About one third of the women in the present study used metformin at conception and in early pregnancy, followed by a washout period of at least 7 days before inclusion in the study (Table 1). Further, half of the participants were randomised to metformin from first trimester to delivery (Table 1). Seventy-nine women (35 %) did not use metformin at any time point during pregnancy. GDM prevalence and main characteristics by metformin use and GDM status can be found in Additional file 1. As metformin is an antidiabetic drug, one could suspect that the use of metformin might have influenced our results. Currently, the only randomised controlled trial on women with PCOS on metformin versus placebo from first trimester to delivery with GDM as one of the outcome measures is the PregMet study, which the present results are from.
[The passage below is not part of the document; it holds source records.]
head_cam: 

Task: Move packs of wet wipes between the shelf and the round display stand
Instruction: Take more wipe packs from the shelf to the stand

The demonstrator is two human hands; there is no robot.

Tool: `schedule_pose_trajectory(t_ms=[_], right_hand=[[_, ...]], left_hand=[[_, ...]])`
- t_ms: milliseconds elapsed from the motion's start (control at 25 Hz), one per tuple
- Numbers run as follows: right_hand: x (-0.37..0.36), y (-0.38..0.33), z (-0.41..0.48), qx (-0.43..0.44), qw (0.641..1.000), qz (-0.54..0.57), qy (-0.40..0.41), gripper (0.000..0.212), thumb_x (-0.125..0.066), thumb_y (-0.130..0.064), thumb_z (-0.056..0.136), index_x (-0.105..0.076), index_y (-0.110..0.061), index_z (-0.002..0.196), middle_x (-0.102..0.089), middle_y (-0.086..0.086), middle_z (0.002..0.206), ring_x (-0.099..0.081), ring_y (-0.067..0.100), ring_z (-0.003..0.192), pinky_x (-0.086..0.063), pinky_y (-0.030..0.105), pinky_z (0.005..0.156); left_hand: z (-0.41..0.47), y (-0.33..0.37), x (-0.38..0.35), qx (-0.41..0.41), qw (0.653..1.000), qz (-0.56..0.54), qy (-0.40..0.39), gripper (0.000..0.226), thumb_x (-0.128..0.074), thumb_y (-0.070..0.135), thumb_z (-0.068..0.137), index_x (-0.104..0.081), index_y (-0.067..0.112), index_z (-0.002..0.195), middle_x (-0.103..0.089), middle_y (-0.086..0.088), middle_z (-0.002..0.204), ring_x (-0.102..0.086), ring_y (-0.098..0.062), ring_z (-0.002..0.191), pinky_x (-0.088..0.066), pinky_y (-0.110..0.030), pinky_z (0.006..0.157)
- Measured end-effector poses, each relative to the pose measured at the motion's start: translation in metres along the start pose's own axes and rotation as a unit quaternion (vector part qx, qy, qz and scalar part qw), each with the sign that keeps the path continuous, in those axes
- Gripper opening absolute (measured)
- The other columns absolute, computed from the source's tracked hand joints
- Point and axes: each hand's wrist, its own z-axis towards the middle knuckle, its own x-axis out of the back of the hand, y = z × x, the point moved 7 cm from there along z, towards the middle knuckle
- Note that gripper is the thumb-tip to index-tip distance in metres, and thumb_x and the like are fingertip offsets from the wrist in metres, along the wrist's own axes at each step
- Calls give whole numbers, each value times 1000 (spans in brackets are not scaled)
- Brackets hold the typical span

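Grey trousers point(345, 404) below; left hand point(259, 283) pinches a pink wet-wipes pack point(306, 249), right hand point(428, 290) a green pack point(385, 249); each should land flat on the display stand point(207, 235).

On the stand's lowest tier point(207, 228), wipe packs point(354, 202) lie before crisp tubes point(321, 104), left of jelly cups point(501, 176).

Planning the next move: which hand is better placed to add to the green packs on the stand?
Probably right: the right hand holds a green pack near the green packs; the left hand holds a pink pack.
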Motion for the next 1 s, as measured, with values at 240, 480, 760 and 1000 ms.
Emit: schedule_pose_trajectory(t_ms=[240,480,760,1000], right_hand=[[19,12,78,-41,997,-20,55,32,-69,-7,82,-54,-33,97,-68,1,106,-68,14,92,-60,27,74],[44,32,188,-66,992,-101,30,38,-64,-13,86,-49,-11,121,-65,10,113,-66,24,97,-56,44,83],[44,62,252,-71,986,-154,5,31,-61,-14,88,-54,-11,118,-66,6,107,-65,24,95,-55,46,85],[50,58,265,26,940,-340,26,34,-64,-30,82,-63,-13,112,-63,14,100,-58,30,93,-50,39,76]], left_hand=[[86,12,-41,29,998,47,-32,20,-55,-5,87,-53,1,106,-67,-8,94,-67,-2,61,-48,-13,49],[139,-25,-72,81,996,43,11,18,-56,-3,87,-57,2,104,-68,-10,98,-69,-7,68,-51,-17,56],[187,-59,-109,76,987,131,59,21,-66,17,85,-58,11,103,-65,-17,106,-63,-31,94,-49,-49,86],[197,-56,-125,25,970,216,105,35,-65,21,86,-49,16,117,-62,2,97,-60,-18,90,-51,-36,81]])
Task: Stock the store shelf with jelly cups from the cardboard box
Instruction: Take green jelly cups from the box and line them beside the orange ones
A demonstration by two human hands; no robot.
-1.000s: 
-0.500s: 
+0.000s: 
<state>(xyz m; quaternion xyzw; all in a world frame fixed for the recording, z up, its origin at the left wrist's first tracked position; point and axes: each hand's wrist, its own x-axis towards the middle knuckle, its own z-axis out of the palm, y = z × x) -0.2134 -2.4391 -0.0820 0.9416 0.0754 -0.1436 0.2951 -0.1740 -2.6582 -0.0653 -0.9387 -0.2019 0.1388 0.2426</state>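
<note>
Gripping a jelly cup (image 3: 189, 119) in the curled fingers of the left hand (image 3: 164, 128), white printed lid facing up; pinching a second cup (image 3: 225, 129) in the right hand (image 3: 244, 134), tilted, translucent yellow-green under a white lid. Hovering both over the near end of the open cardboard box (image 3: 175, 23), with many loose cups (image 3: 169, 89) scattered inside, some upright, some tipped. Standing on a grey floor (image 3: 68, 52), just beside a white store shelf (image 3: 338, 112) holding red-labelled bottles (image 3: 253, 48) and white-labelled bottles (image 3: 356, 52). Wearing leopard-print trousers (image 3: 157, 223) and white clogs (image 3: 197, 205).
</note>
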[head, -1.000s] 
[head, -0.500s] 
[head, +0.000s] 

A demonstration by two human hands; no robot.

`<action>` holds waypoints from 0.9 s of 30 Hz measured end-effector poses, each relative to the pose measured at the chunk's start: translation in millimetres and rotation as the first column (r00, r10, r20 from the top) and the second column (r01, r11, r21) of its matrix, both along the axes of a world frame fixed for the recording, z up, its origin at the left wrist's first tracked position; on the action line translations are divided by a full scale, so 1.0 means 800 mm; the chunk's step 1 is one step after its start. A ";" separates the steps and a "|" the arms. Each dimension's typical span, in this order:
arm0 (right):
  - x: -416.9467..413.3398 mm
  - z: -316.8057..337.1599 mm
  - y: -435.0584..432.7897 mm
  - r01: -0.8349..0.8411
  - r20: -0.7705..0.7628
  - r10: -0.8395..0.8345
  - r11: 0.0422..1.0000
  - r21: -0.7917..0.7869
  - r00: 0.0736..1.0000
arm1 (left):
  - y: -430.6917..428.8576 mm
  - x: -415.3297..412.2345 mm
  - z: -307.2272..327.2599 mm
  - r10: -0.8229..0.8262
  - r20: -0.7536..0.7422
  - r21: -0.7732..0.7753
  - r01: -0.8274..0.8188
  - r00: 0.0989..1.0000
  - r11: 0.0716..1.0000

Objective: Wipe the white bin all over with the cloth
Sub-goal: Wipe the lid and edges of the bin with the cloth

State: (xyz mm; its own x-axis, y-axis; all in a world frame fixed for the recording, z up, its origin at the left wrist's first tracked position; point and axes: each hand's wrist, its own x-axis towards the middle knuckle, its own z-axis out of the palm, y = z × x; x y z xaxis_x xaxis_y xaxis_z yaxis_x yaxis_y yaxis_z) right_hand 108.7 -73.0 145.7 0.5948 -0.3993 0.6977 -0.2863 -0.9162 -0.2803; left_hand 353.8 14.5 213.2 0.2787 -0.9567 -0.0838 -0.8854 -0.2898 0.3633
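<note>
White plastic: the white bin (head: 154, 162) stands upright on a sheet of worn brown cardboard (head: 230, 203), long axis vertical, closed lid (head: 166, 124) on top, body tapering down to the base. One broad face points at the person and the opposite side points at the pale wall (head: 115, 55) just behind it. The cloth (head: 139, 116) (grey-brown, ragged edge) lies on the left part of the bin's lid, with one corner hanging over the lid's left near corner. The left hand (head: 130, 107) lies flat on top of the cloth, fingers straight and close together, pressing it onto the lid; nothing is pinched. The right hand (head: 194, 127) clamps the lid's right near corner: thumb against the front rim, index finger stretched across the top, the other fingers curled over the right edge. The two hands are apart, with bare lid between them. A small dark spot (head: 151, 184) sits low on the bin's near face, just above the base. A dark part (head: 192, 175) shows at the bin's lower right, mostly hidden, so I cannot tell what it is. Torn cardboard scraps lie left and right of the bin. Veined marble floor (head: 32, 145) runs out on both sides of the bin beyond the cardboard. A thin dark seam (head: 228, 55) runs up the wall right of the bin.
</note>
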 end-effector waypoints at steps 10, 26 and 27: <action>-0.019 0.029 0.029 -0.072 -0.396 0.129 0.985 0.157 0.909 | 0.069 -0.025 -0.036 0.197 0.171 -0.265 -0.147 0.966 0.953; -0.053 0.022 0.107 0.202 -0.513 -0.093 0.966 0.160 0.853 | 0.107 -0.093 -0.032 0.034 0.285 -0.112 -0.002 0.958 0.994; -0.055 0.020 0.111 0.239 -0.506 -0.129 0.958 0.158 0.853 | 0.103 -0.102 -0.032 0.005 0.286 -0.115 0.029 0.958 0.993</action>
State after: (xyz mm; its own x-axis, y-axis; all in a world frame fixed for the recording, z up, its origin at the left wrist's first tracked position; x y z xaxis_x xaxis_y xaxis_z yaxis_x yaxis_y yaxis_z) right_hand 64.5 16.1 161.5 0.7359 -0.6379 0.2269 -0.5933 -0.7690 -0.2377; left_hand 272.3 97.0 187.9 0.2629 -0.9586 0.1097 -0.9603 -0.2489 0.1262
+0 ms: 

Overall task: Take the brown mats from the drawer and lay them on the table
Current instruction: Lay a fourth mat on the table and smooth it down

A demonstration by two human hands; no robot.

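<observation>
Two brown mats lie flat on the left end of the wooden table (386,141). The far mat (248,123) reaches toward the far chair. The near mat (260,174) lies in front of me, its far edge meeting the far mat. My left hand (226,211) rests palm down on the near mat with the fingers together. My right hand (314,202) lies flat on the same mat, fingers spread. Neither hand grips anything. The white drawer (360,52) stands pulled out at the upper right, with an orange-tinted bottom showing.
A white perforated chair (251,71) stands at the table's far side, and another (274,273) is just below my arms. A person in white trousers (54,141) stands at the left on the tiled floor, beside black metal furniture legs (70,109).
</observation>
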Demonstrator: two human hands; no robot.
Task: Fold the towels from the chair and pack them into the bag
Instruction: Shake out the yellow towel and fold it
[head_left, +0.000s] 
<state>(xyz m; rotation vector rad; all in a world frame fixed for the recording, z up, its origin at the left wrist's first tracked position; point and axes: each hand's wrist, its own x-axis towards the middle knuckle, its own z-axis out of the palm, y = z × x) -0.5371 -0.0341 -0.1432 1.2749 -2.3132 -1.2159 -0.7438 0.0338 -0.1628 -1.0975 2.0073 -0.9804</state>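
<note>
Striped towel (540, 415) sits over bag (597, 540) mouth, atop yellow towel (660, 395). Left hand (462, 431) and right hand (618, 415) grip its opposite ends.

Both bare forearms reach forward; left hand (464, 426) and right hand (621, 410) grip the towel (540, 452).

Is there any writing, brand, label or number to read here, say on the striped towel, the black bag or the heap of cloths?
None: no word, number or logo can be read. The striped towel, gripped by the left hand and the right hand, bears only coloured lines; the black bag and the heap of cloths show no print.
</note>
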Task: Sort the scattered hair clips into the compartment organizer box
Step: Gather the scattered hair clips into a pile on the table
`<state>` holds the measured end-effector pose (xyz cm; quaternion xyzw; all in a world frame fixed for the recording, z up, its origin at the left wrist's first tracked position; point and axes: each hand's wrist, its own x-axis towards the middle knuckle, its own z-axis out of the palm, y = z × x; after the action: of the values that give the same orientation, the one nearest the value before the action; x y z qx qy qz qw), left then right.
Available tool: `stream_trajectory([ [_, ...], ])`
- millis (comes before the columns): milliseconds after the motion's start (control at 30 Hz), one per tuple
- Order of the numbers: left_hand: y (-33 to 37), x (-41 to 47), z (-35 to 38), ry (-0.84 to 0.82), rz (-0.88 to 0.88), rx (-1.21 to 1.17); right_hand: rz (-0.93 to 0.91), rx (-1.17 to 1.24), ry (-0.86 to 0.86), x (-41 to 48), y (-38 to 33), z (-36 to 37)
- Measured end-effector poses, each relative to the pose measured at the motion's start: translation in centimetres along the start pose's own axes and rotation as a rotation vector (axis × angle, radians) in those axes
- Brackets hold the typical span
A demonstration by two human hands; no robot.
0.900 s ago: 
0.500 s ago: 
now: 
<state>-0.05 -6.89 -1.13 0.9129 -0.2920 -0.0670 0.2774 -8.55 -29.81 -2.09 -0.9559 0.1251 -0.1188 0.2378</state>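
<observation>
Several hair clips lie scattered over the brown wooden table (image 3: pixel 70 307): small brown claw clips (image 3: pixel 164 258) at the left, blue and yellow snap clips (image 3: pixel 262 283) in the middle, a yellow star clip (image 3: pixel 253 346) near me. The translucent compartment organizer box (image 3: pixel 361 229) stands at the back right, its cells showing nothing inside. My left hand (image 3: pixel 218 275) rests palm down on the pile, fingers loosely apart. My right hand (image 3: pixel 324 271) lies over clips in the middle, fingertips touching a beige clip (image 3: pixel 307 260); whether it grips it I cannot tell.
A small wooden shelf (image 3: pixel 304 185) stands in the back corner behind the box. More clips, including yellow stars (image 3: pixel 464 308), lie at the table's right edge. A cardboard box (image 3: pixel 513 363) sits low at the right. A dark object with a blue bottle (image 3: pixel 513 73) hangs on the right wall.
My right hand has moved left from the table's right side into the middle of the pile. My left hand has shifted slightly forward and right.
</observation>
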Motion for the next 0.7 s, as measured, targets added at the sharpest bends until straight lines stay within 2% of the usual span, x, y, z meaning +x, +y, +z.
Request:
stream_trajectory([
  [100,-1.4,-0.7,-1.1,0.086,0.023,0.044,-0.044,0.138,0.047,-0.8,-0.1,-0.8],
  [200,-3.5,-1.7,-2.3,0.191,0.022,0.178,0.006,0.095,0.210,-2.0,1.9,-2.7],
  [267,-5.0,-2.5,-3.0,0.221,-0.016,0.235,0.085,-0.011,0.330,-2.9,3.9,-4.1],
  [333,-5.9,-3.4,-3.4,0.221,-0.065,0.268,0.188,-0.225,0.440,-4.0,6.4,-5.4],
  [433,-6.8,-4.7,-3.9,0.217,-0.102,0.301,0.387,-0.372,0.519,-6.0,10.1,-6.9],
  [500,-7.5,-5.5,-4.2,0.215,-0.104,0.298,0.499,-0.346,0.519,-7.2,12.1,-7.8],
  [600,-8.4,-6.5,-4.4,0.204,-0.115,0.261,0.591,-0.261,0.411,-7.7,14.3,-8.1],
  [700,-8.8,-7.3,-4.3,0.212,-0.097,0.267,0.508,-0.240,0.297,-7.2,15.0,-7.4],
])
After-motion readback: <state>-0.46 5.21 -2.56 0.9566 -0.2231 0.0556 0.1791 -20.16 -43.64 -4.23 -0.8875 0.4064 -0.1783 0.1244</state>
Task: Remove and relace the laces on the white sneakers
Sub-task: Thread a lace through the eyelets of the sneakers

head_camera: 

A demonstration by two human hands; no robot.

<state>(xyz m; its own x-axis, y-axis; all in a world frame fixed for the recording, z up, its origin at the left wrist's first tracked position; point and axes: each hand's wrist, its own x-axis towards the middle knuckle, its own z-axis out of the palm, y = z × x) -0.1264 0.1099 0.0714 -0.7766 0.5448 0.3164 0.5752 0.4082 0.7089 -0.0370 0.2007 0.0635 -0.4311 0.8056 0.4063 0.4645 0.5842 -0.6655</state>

In the PregMet study, metformin did not demonstrate an effect on the prevalence of GDM [35]. Further, in the pilot study to the PregMet study, no effect of metformin on indices of glucose homeostasis in women with PCOS was found [36]. However, this does not exclude that metformin has an effect during pregnancy, and especially, it says nothing about the effect of metformin at conception and early in pregnancy. Because of this, randomisation was considered as an independent variable in the models predicting GDM throughout pregnancy, preeclampsia and birth weight. Using metformin after randomisation did not reach the significance level required to be included in a model (p ≤ 0.10) for any of the models. Further, using metformin at conception and in early pregnancy was also considered as an independent variable for all the models in the present study, in order to adjust for possible confounding. It only reached the significance level required to be included in a model (p ≤ 0.10) for the models predicting birth weight.

Those diagnosed with GDM-WHO in the present study received more thorough diet and lifestyle advice compared to those with NGT-WHO, and two were treated with insulin, and could thereby have prevented adverse outcomes. By this, it is possible that the associations between the predictor variables and the adverse pregnancy outcomes are underestimated. Further, we were only able to evaluate HbA1c as a screening test related to modified IADPSG criteria as 1-h glucose values from OGTT were not available. Studies using modified IADPSG criteria have already been published [37, 38]. The proportion of GDM cases diagnosed by 1-h value only when using the IADPSG criteria, has been estimated to 14-21 % [3941]. According to this, we might have lost up to one fifth of GDM-IADPSG cases, and this must be kept in mind when interpreting the results. In addition, we could evaluate HbA1c as a screening test for GDM diagnosed by the modified IADPSG criteria in first trimester only, and not later in pregnancy. The reason for this was that those with a GDM diagnosis by the WHO criteria did not perform an OGTT at later time points, i.e. only those not diagnosed with GDM-WHO performed OGTT at later time points. As an example if a woman got GDM by WHO criteria because of a 2-h serum glucose value of 8.0 mmol/L and fasting plasma glucose of 5.0 mmol/L, she would not get the diagnosis by IADPSG criteria, and we would not know if she would have developed GDM by IADPSG criteria at a later time point. Accordingly, we cannot tell whether first trimester HbA1c could be a potential screening test for GDM diagnosed by IADPSG criteria later in pregnancy.

Conclusion

In women with PCOS, first trimester HbA1c is not a good screening test for GDM in the first trimester or later in pregnancy; however, it might be better than the GDM diagnosis in predicting preeclampsia.